As the country’s output gap fades away sharply increased money supply injected last year to ameliorate the economic slump caused by COVID 19 has begun feeding into inflation and cedi depreciation.
The first vivid signs of the problem were illustrated by a surge in consumer price inflation to 9.8 percent for July up from 7.6 percent in June. They are now being confirmed by the sharpest cedi depreciation since the viral outbreak arrived in Ghana early last year.
The biggest injection of dollars yet by Ghana’s central bank failed to stem the cedi’s slide on Wednesday last week amid a surge in foreign-currency demand from importers.
The Ghanaian currency dropped 1.6% to 6.03 a dollar by 11:52 a.m. in Accra, poised for the weakest close on record. That erased the 1.4% gain on Tuesday after the Bank of Ghana – proactively foreseeing the impending exchange rate pressures – tripled the amount of dollars offered at its forward-rate auction to US$75 million, the most since the sales began in 2019.
“Business activity in general is bouncing back, and that’s what is driving the demand” for dollars, Gabriel Engmann, a currency trader at GCB Bank Ltd. in Accra, said by phone. “A lot of companies that were down are picking up. We are getting demand from the commerce and manufacturing sector.”
The cedi has weakened every month since May as an economic revival following the pandemic spurred companies to soak up dollars to purchase goods to expand.
The effect of sharp economic growth that has closed the output gap created last year by COVID 19 is further illuminated by data showing that the country’s trade surplus narrowed to 1.2% of gross domestic product in the first half of 2021 from 1.5% a year earlier as imports increased, confirming rising demand for foreign exchange.

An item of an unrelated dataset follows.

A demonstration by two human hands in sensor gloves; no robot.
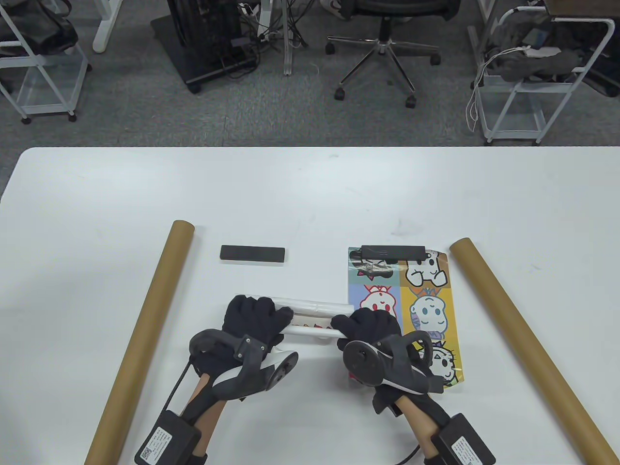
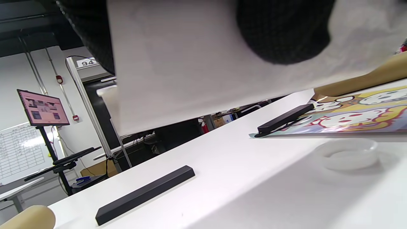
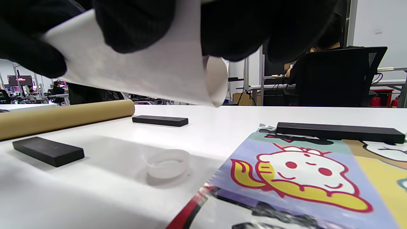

Over the past couple of months the BoG has suspended any further monetary easing – it retained its benchmark Monetary Policy Rate at 13.5 percent in July – and government is only too happy to suspend any further fiscal stimulus spending to help its fiscal consolidation efforts.
This means economic growth is likely to slow from the second quarter high during the second half of this year. Nevertheless, barring any major economic shocks from abroad or a dramatic increase in the spread of COVID 19 between now and the end of the year, Ghana can look forward to one of the best economic growth rates in Africa for the full year 2021.